Please set down only the lines below starting with the line with "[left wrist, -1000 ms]" and going on through the line with "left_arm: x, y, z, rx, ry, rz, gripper", verbatim and without pictures.
*** Block opens ***
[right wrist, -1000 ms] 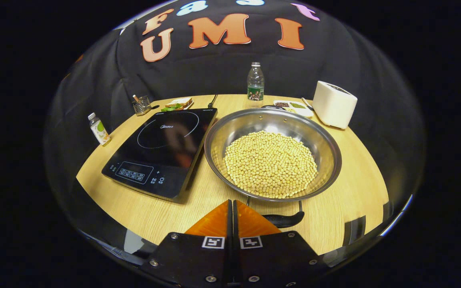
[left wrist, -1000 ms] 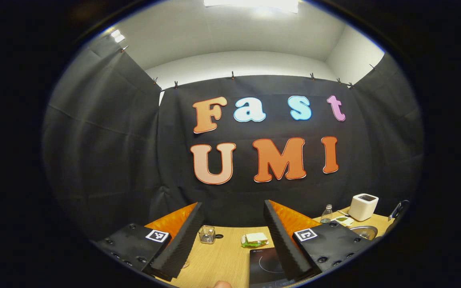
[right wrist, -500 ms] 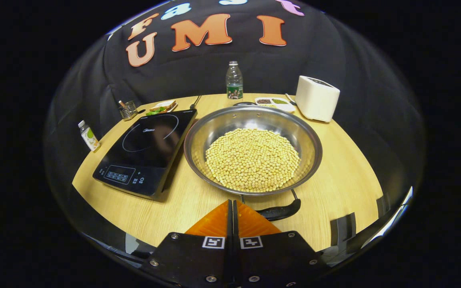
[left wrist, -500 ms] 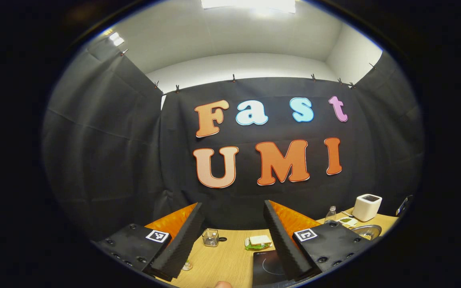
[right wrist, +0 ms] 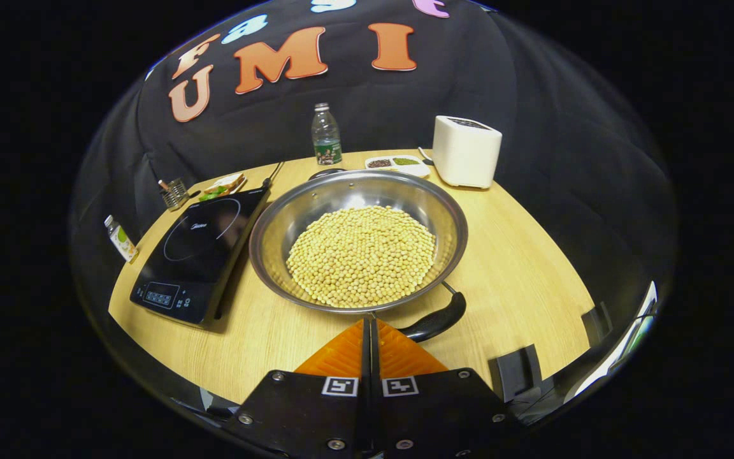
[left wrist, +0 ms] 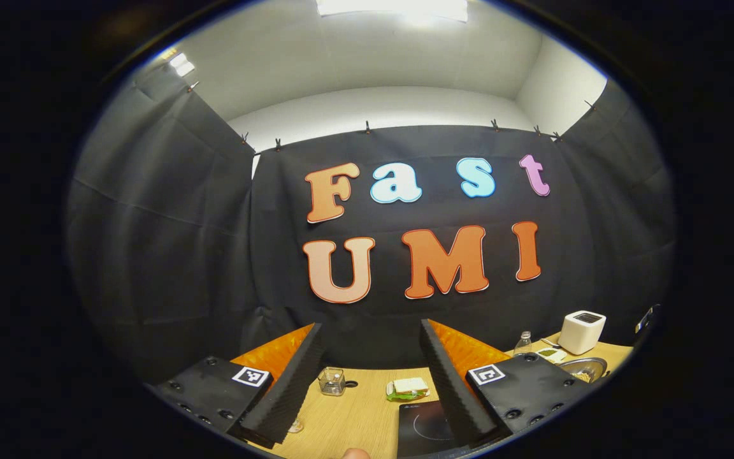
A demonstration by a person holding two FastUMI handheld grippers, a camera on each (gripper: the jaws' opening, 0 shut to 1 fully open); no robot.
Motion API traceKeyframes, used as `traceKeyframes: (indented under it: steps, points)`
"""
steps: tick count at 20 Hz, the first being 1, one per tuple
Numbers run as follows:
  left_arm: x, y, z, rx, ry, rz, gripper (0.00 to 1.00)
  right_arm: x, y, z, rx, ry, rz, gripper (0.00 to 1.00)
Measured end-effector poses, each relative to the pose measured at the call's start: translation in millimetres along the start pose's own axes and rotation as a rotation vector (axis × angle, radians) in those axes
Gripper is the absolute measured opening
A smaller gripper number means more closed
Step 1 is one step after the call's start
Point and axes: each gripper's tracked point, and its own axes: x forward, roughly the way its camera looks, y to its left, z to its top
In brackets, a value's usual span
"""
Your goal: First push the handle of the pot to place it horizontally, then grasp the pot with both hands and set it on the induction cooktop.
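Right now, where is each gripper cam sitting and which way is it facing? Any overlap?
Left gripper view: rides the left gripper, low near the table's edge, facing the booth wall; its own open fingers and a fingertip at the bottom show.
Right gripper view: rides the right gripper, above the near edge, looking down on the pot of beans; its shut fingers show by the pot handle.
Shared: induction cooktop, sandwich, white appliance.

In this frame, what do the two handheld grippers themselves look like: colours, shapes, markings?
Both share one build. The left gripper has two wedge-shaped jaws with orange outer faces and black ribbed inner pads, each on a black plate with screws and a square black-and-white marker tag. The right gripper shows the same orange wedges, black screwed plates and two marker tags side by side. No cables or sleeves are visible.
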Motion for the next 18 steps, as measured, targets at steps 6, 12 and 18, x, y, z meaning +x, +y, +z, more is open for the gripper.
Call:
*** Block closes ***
» Task answer:
[left wrist, -1000 ms] 
[right wrist, -500 ms] 
[left wrist, -500 ms] 
[right wrist, +0 ms] 
[left wrist, +0 ms] 
A demonstration by a person holding two FastUMI handheld grippers, a camera on each (gripper: the jaws' opening, 0 shut to 1 fully open); no robot.
Motion API traceKeyframes, used as `traceKeyframes: (indented under it: steps, points)`
"""
steps: tick count at 20 Hz, the first being 1, one per tuple
Numbers run as follows:
  left_arm: x, y, z, rx, ry, rz, gripper (0.00 to 1.00)

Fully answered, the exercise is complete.